Bluefield Daily Telegraph, Bluefield, WV


September 16, 2012

No place like home

I don’t really remember the first night I spent away from home. According to my mom, my first overnight trip was to my grandparents’ house on South Avenue in Princeton. Neither one of us can remember that first trip. But we both vividly recall the night I called and begged to home.

My grandparents’ house was dark and full of shadows, thanks to hardwood floor and wood panel walls. It was easy to imagine monsters and ghosts in the corners. In the small hallway, an large vent for the furnace made the perfect dragon lair. I always tip-toed around the edge, afraid to wake the sleeping dragon and feel the heat of his flaming breath.

On that night, I heard the dragon waking up from his nap. The sounds of the furnace turning on sent shivers up and down my spine. I couldn’t sleep. I sat on the edge of the bed and cried. Big crocodile tears ran down my face and landed in my lap. I picked at the hem of my Strawberry Shortcake nightgown. My grandpa, who passed away in the late ’80s, tried to convince me to stay. But my mind was made up; I wanted my mom. It was the only time I came home in the middle of the night.


But there were times I wanted to come home. In the 6th grade, I stayed the night at a friend’s house in Kegley. I couldn’t sleep. I watched the ceiling fan swirl around and around. I tried to count the rotations, my version of counting sheep. My body hurt and my head felt fuzzy. The next morning, I had a fever. At an out-of-town basketball camp, I was homesick. I didn’t want my friends to know, so I walked all the way across campus — at least a mile — to the pay phones at the student center. I called my mom every day. No one had cell phones yet. I didn’t like using the dormitory pay phones. The walls had ears, I thought.

In college, I developed independence, or so I thought. In my junior year, I left Bluefield College for Marshall University. I packed my little car to the max and headed up the turnpike. It didn’t go as planned. I missed my friends, my old college and home. It didn’t take long to realized I was in the wrong place. But it wasn’t homesickness.  It was an uncertainty so strong I couldn’t ignore the signs any longer. I didn’t leave in the middle of night. I left in the morning.

It was tough coming back home. No one ever wants to admit they are homesick, but it happens. And at odd times, like on vacation at the beach or standing in the middle of a busy city. Through the years, I have come to terms with homesickenss. It wasn’t about home, or wanting back in my comfort zone. It was more about trusting instincts. Who came up the work “homesick” anyway?

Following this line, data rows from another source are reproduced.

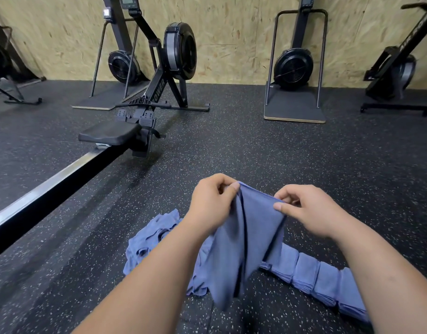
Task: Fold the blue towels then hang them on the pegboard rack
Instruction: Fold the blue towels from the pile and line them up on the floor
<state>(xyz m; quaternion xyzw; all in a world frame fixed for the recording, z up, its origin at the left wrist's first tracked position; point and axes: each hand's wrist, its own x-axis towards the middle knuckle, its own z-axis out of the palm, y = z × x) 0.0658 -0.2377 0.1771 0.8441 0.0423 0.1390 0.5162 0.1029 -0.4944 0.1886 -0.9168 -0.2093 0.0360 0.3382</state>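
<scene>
Step in hand: folding, by my reading; one towel (pixel 251 237) is lifted off the floor (pixel 256 145) and held up by its top edge, hanging in loose vertical pleats.
Left hand (pixel 211 203): at 6 o'clock, a touch toward 7; thumb and curled fingers pinch the towel's upper left corner.
Right hand (pixel 309 210): at 5 o'clock; thumb and forefinger pinch the upper right corner, the other fingers curled in.
Towel's place: between the two hands at 6 o'clock, its tail hanging toward the person, clear of the floor as far as I can tell.
Loose heap (pixel 152 237): crumpled blue towels at 7 o'clock, partly behind the left forearm; likely the ones waiting.
Folded row (pixel 316 276): neat blue towels lined up on the floor at 5 o'clock, under the right forearm.
Rowing machine (pixel 140 121): at 10 o'clock, well apart from the work.
Rack: not in view, so hanging looks some way off.
Next move calls for: spreading the edge taut, matching corner to corner without losing either pinch, then setting the towel with the row at 5 o'clock.
</scene>
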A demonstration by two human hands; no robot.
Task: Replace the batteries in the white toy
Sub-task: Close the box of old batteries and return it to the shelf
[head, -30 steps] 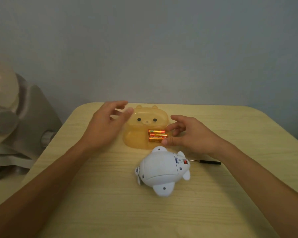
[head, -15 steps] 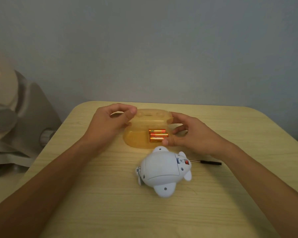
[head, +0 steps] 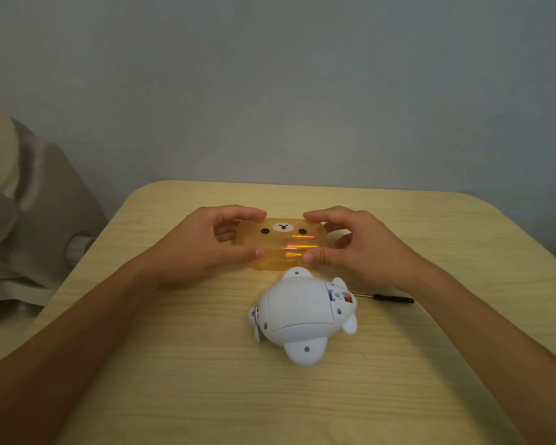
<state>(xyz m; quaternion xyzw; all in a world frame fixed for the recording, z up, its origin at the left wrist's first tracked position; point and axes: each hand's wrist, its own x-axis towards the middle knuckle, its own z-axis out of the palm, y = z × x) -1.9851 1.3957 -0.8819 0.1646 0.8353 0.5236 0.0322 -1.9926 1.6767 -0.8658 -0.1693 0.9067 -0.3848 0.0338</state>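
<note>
A translucent orange bear-face box (head: 281,244) sits near the middle of the table with its lid down; batteries (head: 297,246) glow through its wall. My left hand (head: 203,245) grips the box's left end, thumb at the front, fingers over the back. My right hand (head: 353,247) grips its right end the same way. The white toy (head: 302,313) lies belly-up just in front of the box, untouched, with a small red part showing at its right end.
A thin black-handled screwdriver (head: 387,298) lies right of the toy. The light wooden table (head: 174,380) has rounded corners. A grey and beige appliance (head: 23,226) stands off the table's left edge. A plain wall is behind.
The box's lid has swung from upright down onto the base. Both hands moved in and now grip the box at its two ends. The toy has not moved.
</note>
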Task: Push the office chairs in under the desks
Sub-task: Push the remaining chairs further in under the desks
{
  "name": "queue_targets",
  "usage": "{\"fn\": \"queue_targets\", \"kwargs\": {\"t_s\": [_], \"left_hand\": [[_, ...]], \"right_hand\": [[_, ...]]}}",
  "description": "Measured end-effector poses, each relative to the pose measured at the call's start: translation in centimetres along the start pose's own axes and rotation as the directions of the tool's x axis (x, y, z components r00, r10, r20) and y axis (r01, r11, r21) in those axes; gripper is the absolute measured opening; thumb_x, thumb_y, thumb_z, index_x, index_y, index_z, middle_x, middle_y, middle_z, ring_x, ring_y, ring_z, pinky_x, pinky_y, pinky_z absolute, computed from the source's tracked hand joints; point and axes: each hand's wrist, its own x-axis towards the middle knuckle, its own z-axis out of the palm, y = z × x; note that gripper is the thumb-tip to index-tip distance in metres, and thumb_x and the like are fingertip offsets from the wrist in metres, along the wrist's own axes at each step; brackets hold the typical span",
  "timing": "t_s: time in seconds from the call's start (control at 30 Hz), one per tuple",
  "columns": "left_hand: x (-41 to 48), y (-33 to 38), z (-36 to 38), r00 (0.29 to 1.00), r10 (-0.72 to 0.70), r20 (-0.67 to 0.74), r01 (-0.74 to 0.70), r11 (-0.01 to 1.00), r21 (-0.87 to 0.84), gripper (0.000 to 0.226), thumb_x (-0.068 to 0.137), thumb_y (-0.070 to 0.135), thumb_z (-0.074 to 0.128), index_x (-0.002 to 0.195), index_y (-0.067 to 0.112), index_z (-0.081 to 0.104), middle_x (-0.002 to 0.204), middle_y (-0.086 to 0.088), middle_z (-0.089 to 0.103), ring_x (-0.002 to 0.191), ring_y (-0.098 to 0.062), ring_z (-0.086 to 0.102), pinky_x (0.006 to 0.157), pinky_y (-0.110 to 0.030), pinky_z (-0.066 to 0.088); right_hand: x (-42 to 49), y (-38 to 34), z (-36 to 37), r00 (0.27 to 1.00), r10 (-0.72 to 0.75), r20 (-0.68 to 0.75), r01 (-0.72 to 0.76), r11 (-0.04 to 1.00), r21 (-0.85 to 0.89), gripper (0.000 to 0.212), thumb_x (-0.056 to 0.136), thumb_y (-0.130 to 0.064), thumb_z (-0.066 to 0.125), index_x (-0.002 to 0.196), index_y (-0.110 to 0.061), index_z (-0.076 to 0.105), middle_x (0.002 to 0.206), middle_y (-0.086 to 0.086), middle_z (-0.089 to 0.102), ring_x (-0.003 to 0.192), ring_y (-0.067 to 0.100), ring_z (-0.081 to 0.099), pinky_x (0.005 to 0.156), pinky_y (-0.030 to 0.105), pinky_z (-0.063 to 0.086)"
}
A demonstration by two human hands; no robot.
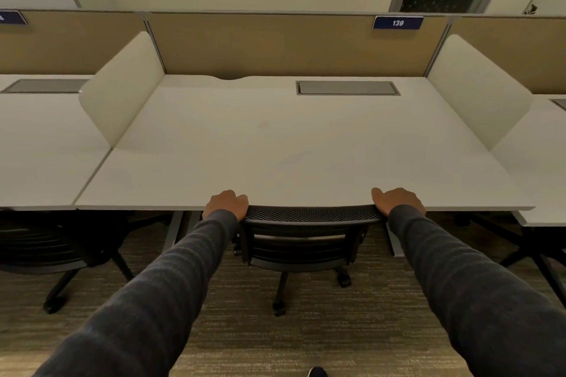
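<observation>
Gripping the top corners of the black office chair [301, 242], the left hand [226, 203] and right hand [398, 200] curl their fingers over its curved mesh backrest, the fingertips hidden behind the rim. The backrest stands right at the front edge of the smooth white desk [275, 147], castors on ribbed grey-brown carpet [245, 330]. A rectangular grey hatch [347, 88] lies flush in the desktop — behind it, a blue plate [397, 23] reads 139.
</observation>
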Motion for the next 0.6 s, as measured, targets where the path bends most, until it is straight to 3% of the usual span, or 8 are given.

It isn’t a disease or a sickness. It is nothing more than desire. Our first instinct is to return to those who love us the most. To be homesick pays a compliment to our family. I hope my future children are homesick one day.


From grandma’s house to Marshall, I have always found my way back home — to my family. I am truly sorry I didn’t stay at my grandparent’s house more often. Their house belongs to someone else now. But I am not sorry for bouts of homesickness throughout the years. In the middle of all those situations, I have been reminded of family values. My parents were always willing to come to my aid, just like they did when I was at child and crying at my grandparent’s house.

Its been awhile since I have been homesick. I have my own place now, not a bedroom filled with stuffed animals and high school memorabilia. I don’t go to camps, or overnight sleepovers with friends. I am on my own, an adult. But I can still remember the times I couldn’t sleep. The night and their shadows seemed so long. Sometimes, they still do. But I read a book, watch TV or play on the Internet to fall alseep. Perhaps I am homesick for childhood.